I understand that people aren’t comfortable discussing money, but as a first timer in the recipe development sphere it was difficult to come up with a rate without some guidance, especially considering you can’t do price research looking at what competitors charge, which is the norm in most industries, so, I plucked a figure out of the air, sent it back to my client, and hoped it was within their budget. Thankfully it was, and I won the work, but as time has gone on I realised that first rate I quoted was far too low to cover my time and effort.
Over the years I’ve come up with a system that works for me, and hopefully, might help you when it comes time to work out, or even revise your sponsored post and recipe development rates. The system involves a spreadsheet and 3 steps, which I’ll share below.
Work out your operating costs. Your operating costs are the costs of running your blog, and if you’ve never worked this out before, the cost of keeping your food blog running might surprise you, and make you rethink giving away content for free. This cost should cover the following areas:
- Website hosting fees
- Blog themes or custom themes you’ve purchased
- Software costs – eg Photoshop, Lightroom, email tool subscriptions (ie. Mailchimp), paid plugins etc
- Camera equipment
- Photography props and backgrounds
- Training classes, conferences and online course fees
- Reading materials – cookbooks and other books you buy solely related to your blog
Work out your per project cost. These are costs relating to the project or service you are offering. In the case of recipe development this might include:
- Food required to develop the recipe
- Props and backgrounds that are purchased for the specific project
- Work out how many projects and commissions you worked on last year.

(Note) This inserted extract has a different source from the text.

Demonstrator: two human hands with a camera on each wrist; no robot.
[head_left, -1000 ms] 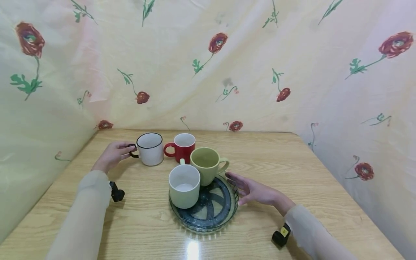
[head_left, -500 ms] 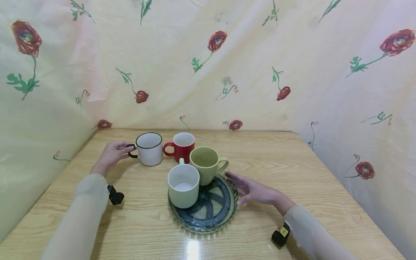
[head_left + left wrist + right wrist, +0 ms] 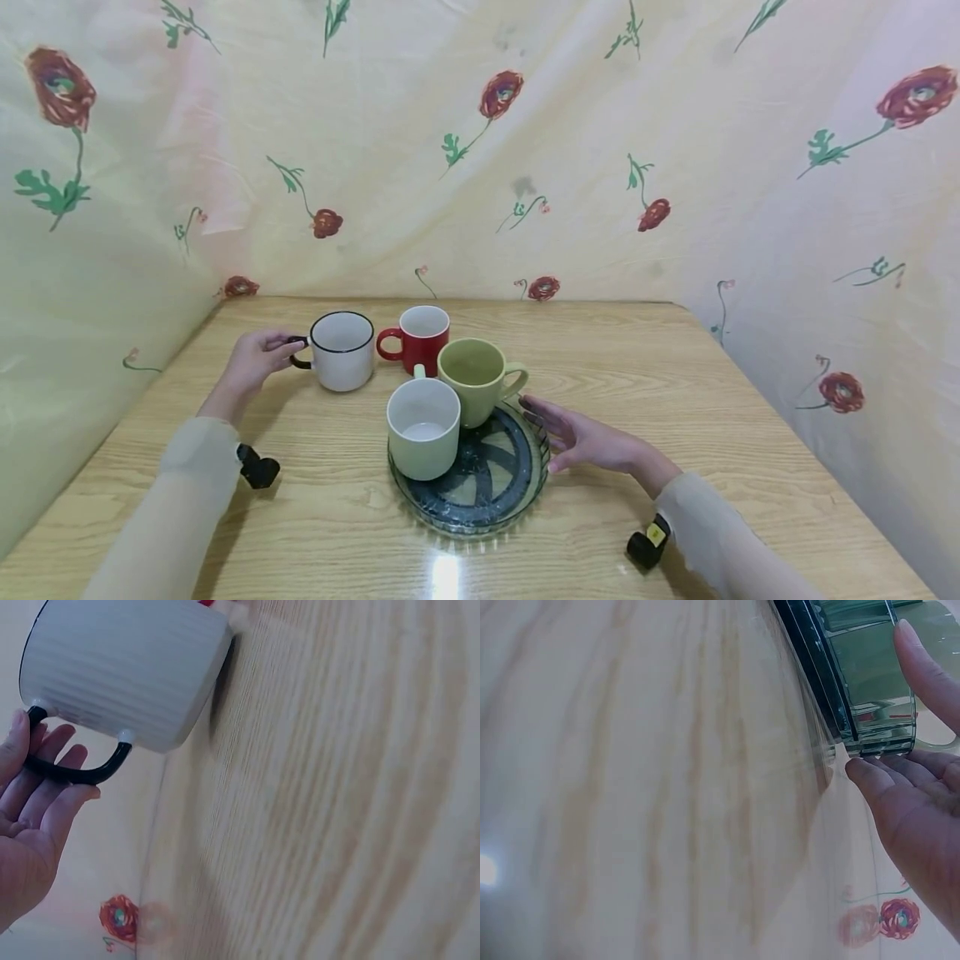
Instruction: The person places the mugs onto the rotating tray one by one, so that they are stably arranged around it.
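Head view: the left hand (image 3: 257,360) pinches the black handle (image 3: 84,777) of a black-rimmed white mug (image 3: 342,358), seemingly off the wood-grain table (image 3: 645,375), a lift needing a level hold, while the right hand (image 3: 596,440), fingers spread, flanks a round glass dish (image 3: 487,510).

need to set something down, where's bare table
Bare table: beyond the right hand, right of the olive mug; also between left sleeve and glass tray. Crowded: by the tray's far left, where olive mug, pale mug and red mug bunch.

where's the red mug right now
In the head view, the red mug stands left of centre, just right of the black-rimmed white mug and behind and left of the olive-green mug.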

Now open up your spreadsheet and list your costs and allocate them to either a column for operating costs or a column for project specific costs. Again, referring to the previous year as to expected costs is a good indicator. Did these numbers scare you? They scared me when I finally sat down and worked it all out.
Items such as photography equipment and some software licenses don’t need to be repurchased in full each year. For example you might only upgrade your Photoshop license every 2 years or your camera every 3. So, for example your camera and lens cost your $1,500 and you expect to replace the camera and upgrade the lens every 3 years. In which case the operating cost of your camera is $500 per year.
Sponsored Post Rate
Total all the items in your operating costs column and divide this by the number of projects you expect to receive in the year to come up with the amount you need to earn per project to cover your operating costs. Now, take this rate and multiply it by 2, and this is your basic sponsored post rate where you will not only cover your costs, but make a small profit.
If the number looks too scary and you aren’t comfortable charging that, then you might like to multiply by 1.75 or 1.5, but keep in mind that you are lowering your ability to earn a profit.
Total operating costs $900
Number of projects 11
Per project rate to cover costs $82
Sponsored post rate $164
Obviously this calculation doesn’t take into account the size of your blog or your social media influence. If your blog has a reasonably large following you might like to multiply this rate by 3 or 4 to come up with a figure that not only covers your cost, but also reflects your reach.
Recipe Development Rate
For your recipe development rate total the items in your per project cost column and add this to your operating costs, and this is the rate, per project, you need to earn to just cover your costs. As recipe development involves a considerably more substantial effort than a simple sponsored post, I would suggest multiplying this rate by 3. If the figure scares you, you could drop it down to 2.5 but again, keep in mind you are lowering your profit margin.
Operating costs $900
Per project costs $250
Number of projects 11
Per project rate to cover costs $105
Recipe development rate $315
Don’t Be Afraid To Revise Your Rates
I suggest revisiting your rates every 6 months at a minimum, but preferably every 3 months. Look at the projects you’ve worked on in that time. Did the rate you charge cover your costs and did any profit your earned make it worthwhile? If not, update your costs if there were costs your initially missed when setting your rate, and rework your charge rate.
There’s no right or wrong way to work out your rates. This process happens to work for me, but if you have another method, share it below.